Veterinary Industry Internship

Subject VETS90031 (2016)

Note: This is an archived Handbook entry from 2016.

Credit Points: 25
Level: 9 (Graduate/Postgraduate)
Dates & Locations:

This subject has the following teaching availabilities in 2016:

January, Parkville - Taught on campus.
Pre-teaching Period Start not applicable
Teaching Period 11-Jan-2016 to 31-Oct-2016
Assessment Period End 30-Nov-2016
Last date to Self-Enrol 10-Mar-2016
Census Date 18-Mar-2016
Last date to Withdraw without fail 12-Aug-2016

Timetable can be viewed here. For information about these dates, click here.
Time Commitment: Contact Hours: Equivalent of 6 weeks work based placement (approximately 240 hours)
Total Time Commitment:

280 Hours

Prerequisites: None
Corequisites: None
Recommended Background Knowledge: None
Non Allowed Subjects: None
Core Participation Requirements:

For the purposes of considering request for Reasonable Adjustments under the Disability Standards for Education (Cwth 2005), and Student Support and Engagement Policy, academic requirements for this subject are articulated in the Subject Overview, Learning Outcomes, Assessment and Generic Skills sections of this entry.

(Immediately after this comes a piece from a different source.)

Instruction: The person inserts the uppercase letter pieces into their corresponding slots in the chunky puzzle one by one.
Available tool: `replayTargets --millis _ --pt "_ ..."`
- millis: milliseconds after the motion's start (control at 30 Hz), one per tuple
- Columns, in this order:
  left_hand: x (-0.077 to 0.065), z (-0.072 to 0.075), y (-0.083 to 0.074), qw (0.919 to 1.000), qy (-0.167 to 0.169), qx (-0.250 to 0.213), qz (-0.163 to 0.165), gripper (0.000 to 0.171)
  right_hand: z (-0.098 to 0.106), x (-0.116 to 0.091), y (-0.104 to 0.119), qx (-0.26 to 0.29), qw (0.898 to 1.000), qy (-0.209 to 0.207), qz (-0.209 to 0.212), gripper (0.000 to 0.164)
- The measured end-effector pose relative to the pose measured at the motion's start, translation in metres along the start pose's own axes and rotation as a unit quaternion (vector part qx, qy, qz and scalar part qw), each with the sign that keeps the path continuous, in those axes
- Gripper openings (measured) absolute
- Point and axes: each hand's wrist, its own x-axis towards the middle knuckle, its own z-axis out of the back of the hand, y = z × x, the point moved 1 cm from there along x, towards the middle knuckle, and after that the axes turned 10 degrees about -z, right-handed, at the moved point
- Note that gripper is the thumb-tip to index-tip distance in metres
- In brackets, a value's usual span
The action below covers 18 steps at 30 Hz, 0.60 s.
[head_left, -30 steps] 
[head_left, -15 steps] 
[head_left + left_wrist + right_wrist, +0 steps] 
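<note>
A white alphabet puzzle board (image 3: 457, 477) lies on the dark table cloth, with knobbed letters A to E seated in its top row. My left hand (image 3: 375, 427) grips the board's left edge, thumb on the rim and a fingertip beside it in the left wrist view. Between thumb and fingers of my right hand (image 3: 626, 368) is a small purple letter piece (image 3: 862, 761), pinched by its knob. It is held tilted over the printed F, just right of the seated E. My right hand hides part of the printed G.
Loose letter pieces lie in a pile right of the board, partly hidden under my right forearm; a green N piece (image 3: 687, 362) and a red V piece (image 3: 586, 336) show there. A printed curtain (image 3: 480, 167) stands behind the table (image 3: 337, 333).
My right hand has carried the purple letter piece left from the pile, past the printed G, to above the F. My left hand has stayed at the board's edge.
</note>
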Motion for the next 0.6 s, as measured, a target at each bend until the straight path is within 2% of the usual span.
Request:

It is University policy to take all reasonable steps to minimise the impact of disability upon academic study, and reasonable adjustments will be made to enhance a student's participation in the University's programs. Students who feel their disability may impact on meeting the requirements of this subject are encouraged to discuss this matter with a Faculty Student Adviser and Student Equity and Disability Support:


Subject Overview:

This is a capstone internship experience subject, which enables students to integrate the knowledge acquired through their coursework and apply this knowledge within the veterinary industry. Students will undertake a six week placement within a relevant organisation and develop the professional skills required to function within such an organisation. The subject aims to provide students with an extended work based experience within a veterinary industry of their choice, including government, private industry or a non-government organisation (NGO). Students will have the opportunity to develop their experience of working with and leading diverse teams within the workplace setting. Additionally, students will gain an understanding of the role of veterinarians within this industry, and of graduate employer expectations.

Learning Outcomes:

On successful completion of this subject students will be able to:

  • Apply knowledge and skills to solve problems that arise in practical settings and professional contexts in veterinary science and develop an integrated understanding of knowledge and practice
  • Investigate, evaluate, interpret and manage problems encountered within the veterinary industry employing practical skills and the application of knowledge.
  • Display leadership qualities when working with diverse teams in the workplace
  • Exhibit high level professional skills including communication, decision making, team work and networking.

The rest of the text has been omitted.